But 2023’s drainoff also infamously sucked “more than a million” kokanee out of Green Peter, not only killing about 8,000 of them due to barotrauma but likely the future of the fishery, given that drawdowns are continuing annually.
Yet apparently some of those kokanee survived and went … somewhere, anyway, over the past two years.

Kokanee are landlocked sockeye salmon. Their ocean-going relatives spend two to three years in the Pacific after rearing a year in a lake below the stream in which they’re hatched.
No images of the sockeye in the Willamette Falls ladder were immediately available. ODFW uses video cameras and recordings to count fish at the station. On the tally, the sockeye are described as “NM,” or not marked, meaning they weren’t clipped at a hatchery prior to release.
Quillian reported that the sockeye that have continued up the Willamette and arrived at the South Santiam River’s Foster Dam – which backs up the next reservoir below Green Peter – are estimated by hatchery staffers there to be averaging 18 to 24 inches and 2 to 3 pounds. That’s good sized for a kokanee, though on the small side for a sockeye returning from saltwater.
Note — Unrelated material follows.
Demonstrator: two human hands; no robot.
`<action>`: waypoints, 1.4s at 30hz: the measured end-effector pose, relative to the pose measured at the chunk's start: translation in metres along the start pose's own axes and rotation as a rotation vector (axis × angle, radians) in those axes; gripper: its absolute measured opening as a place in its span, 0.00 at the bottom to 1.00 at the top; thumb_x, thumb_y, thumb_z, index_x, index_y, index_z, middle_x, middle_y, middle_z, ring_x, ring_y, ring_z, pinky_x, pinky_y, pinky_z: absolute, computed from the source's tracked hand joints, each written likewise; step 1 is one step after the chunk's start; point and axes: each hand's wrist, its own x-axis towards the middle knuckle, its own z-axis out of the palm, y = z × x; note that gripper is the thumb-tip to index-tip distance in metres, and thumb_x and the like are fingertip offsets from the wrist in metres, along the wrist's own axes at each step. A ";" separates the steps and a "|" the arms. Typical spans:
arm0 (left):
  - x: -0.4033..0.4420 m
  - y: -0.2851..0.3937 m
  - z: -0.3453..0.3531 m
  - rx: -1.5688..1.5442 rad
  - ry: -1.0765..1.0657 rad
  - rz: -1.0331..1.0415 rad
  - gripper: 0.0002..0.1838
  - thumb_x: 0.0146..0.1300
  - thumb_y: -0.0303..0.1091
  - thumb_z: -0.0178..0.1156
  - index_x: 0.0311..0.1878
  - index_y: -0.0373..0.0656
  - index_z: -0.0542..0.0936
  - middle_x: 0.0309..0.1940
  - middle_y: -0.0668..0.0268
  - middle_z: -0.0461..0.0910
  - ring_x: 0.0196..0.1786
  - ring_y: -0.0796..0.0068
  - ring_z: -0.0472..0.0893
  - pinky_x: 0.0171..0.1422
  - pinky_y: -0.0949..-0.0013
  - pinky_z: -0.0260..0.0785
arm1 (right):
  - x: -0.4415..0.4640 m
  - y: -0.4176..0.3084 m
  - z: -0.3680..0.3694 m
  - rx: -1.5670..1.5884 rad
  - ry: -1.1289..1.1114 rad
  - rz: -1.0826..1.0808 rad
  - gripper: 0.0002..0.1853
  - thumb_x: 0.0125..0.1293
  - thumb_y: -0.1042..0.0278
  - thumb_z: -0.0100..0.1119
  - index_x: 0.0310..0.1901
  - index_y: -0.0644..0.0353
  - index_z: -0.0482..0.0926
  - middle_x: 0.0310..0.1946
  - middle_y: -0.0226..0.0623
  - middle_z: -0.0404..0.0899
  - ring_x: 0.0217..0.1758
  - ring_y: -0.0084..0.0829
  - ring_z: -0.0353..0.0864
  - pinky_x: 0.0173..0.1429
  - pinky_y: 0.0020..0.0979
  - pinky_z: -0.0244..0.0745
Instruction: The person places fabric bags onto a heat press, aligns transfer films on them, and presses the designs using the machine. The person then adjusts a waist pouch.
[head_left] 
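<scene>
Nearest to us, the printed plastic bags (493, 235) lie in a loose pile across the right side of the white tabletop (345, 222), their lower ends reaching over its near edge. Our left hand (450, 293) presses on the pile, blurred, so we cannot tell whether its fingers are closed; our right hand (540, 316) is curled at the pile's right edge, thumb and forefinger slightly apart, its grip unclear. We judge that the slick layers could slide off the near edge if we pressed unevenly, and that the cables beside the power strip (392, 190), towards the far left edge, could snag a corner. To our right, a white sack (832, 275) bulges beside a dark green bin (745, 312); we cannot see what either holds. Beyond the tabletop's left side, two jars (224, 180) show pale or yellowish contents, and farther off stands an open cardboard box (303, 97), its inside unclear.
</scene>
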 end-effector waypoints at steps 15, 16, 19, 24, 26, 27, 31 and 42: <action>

The first Green Peter drawdown in 2023 also created a muddy mess and water quality problems for small communities and local landowners’ wells. It was halted early in fall 2024 and this year’s is being performed more gradually.

SOCKEYE ARE THE SECOND SPECIES to turn up in notable numbers in the Willamette following drawdowns the past two falls.
Deep flushing Lookout Point Reservoir southeast of Eugene appears to have pushed “large numbers” of walleye into Dexter Reservoir, the Middle Fork Willamette and the mainstem Willamette. The fish were illegally stocked in Lookout Point sometime in the 1990s.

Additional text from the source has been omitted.